What happens when 1 billion Chinese start to fly?
Economic mobility often translates into literal mobility.
Case in point: While Chinese President Xi Jinping visited a Boeing factory in Washington on Wednesday, he announced three Chinese companies have placed an order for 300 Boeing planes.
“Tourism, domestic tourism, is one of the fastest-growing areas of the Chinese economy,” said Nicholas Lardy, a China specialist at the Peterson Institute for International Economics. “The vast majority of the population is already very well fed, very well clothed. People are now spending their money on entertainment, recreation, tourism, healthcare and education.”
The more Chinese travel, the more planes the country needs.
“It’s the most important individual market in the world,” said Cai von Rumohr, who covers aerospace for Cowen and Company. “It’s about 20 percent of Boeing’s production.”

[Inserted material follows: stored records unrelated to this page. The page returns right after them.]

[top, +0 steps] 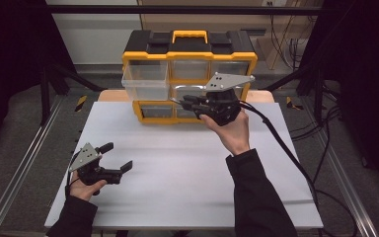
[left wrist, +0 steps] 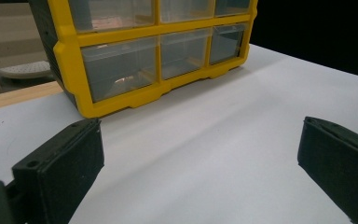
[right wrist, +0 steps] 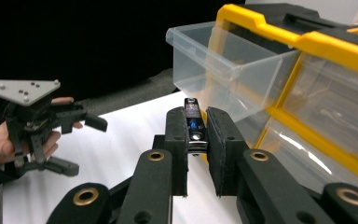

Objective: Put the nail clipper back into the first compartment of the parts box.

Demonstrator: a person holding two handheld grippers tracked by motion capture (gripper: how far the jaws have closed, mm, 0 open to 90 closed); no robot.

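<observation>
A yellow and black parts organizer (top: 189, 74) with a yellow carry handle (top: 190, 34) stands at the far edge of the white bench (top: 177, 173); its front is a grid of clear plastic drawers; the upper-left drawer (top: 145, 81) is pulled out well past the frame, and it looks empty in the high view and in the right gripper view; the lower drawers are closed, and through the lower-left drawer (left wrist: 117, 70) in the left gripper view something small and pale shows faintly, too blurred to name; what the other drawers hold cannot be told; no writing or brand can be read on the organizer.

The right hand-held gripper (right wrist: 196, 135) is raised in front of the organizer's middle row, its jaws pressed onto a small black and silver object (right wrist: 193, 123) with a blue patch on its face; any lettering on it is too small to read; the object sits just beside the pulled-out drawer's lower front corner, not inside it.

The left hand-held gripper (top: 116, 158) rests low at the near left of the bench, well apart from the organizer; its jaws are spread wide with nothing between them but bare bench surface; a grey three-cornered plate (top: 85, 156) tops it, and a hand (top: 85, 189) grips it from below.
</observation>
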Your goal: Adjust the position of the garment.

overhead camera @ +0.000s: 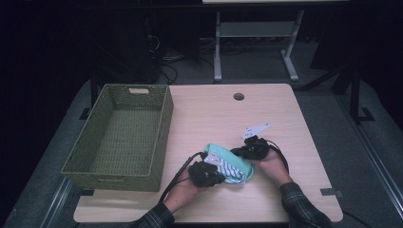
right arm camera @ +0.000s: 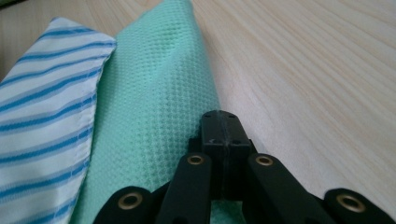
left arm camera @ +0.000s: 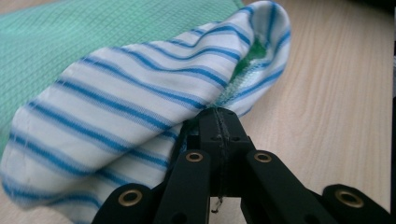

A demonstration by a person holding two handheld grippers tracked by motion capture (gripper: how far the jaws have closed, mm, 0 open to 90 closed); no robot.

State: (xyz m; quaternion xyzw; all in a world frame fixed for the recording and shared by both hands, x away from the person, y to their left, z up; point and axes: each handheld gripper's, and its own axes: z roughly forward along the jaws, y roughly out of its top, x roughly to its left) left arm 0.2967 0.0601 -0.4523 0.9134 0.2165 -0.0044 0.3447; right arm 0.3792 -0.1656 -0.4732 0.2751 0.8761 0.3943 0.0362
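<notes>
Both grippers pinch cloth: our left gripper [left arm camera: 218, 122] the striped cloth [left arm camera: 116, 116], our right gripper [right arm camera: 223, 127] the green cloth [right arm camera: 154, 112]. Bundle lies on desk [overhead camera: 285, 199]; wicker basket [overhead camera: 157, 142] at nine o'clock, left nearer.

Basket [overhead camera: 121, 137] on tabletop [overhead camera: 266, 114] left side; folded cloth [overhead camera: 228, 166] just right of it, near front edge, between 2 claws.
</notes>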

In addition to the order for 300 planes, Boeing is also building a completion center in China. Boeing’s competitor Airbus already has facilities there.
“They’re taking advantage of lower-cost labor, that’s good for them,” said Richard Aboulafia, an aviation analyst with the Teal Group. “But more importantly, they’re staying in the good graces of the Chinese Communist Party.”
He cautions that, in the past, building plants in China hasn’t necessarily paid off with orders for planes, but it would be a visible sign of Boeing’s commitment to the Chinese market, even if much of the actual construction doesn’t take place there.